Australia: Angus Taylor says he did not set up Cayman Islands structure on $80m water buyback
By Annie Davies From The Guardian UK
Energy minister was a director of Eastern Australia Agriculture but says he only advised on the agricultural side
The energy minister, Angus Taylor, has denied he played a role in structuring the company which received an $80m government buyback of its water rights through the tax haven of the Cayman Islands.
Taylor, who was a director of Eastern Australia Agriculture between 2008 and 2009 and who described himself as a co-founder of the company, told ABC Radio National on Thursday morning he was involved only in advising on the agricultural side of the investment.
He said he severed all involvement in the company prior to being elected to parliament.
EAA was paid $80m for its overland flow water rights without tender in 2017 when Barnaby Joyce was agriculture minister.
“I was a consultant and I was paid consultant’s fees,” he said. “That’s what consultants do. I never had an interest in the company or any related company nor did any of my family members,” he said.
“I concluded any relationship with the company before I entered parliament. I didn’t receive any benefit from the buybacks; indeed I wasn’t aware of them until some time after they happened,” he said.
Further questions have emerged because EAA’s parent is the company Eastern Australia Irrigation, which is based in the Caymans, a tax haven that reveals few details about the businesses based there.Advertisement
Asked why he set up a company domiciled in the Caymans, Taylor said he had not been involved in that part of the deal but defended it as a common structure.

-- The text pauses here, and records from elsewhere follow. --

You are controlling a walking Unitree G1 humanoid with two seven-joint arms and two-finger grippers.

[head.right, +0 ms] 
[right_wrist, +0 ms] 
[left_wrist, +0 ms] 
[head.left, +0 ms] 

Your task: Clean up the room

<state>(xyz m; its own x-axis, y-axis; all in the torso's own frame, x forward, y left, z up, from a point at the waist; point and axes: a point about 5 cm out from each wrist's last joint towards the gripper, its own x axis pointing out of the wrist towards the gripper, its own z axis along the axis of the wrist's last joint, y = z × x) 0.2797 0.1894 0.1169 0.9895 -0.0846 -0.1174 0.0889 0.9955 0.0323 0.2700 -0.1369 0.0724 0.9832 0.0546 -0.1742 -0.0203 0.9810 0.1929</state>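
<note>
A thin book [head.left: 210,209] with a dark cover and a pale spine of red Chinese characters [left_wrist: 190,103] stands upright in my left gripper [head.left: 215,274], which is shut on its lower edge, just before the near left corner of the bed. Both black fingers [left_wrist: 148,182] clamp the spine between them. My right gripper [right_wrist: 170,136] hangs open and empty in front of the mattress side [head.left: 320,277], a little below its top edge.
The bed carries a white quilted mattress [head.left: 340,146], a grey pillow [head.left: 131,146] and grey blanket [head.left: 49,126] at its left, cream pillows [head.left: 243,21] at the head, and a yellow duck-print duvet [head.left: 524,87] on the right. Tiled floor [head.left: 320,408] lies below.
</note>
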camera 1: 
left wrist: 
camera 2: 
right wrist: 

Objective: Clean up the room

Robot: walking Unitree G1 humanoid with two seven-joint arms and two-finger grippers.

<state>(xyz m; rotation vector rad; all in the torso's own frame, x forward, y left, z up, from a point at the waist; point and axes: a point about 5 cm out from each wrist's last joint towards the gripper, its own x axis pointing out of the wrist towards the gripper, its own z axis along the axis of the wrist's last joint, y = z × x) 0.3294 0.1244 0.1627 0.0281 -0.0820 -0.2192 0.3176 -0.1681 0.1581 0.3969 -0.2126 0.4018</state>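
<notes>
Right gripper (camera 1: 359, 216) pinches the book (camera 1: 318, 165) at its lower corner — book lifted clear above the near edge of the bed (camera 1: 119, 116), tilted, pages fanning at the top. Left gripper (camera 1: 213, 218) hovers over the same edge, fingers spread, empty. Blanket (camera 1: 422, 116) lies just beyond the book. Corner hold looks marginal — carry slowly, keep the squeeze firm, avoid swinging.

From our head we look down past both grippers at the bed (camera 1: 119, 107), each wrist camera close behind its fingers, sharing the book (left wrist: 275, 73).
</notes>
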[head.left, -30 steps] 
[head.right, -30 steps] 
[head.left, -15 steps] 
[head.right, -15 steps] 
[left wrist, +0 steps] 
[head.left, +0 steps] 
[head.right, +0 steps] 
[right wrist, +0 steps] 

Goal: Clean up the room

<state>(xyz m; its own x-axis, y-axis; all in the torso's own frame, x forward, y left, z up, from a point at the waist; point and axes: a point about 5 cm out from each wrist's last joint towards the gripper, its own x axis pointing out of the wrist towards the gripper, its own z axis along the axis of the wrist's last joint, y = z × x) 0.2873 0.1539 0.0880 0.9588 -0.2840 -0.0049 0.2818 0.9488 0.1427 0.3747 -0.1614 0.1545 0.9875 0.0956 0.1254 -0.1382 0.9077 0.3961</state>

“This structure and domicile is common practice. It’s used by many Australian super funds: CBus, Rest, Australian Super and the Future Fund,” he said.
“The reason for this structure is very simple: it’s to ensure that taxpayers pay tax, as they must, where they live.,” he said.
“It’s widely used by super funds and many, many of your listeners will be invested in these structures,” he said.
Caymans is a tax haven so investors pay no tax in that jurisdiction. If the income on the investment is paid to an Australian taxpayer, it should be declared and taxed in Australia.
However, if the investor is foreign domiciled, as many of the investors in EAI were, then there is no Australian tax payable. Presumably the investors, which included a Hong Kong fund and a UK fund, were liable for tax in their countries, though many of the investors themselves were structured using tax havens.
Companies using tax havens also often use a variety of methods to lower the tax bills of the Australian company which is earning income from the activity, whether it is mining, agriculture or selling running shoes.
Commonly used measures include inter-company loans with high interest rates that reduce pre-tax earnings, marketing fees payable to the offshore entity by the Australian company and other forms of transfer pricing.
The Australian Taxation Office has clamped down on these as part of its anti-avoidance campaigns in recent years.
The 2017-18 EAA accounts show the Australian company had a $30m loan from the parent company, EAI, that was repaid in August 2017 after the water buyback earned the company $52m profit, however there is nothing to suggest it engaged in tax minimisation practices.
Its tax affairs were complex because the company had deferred tax losses due to losses made prior to the windfall of the water buyback.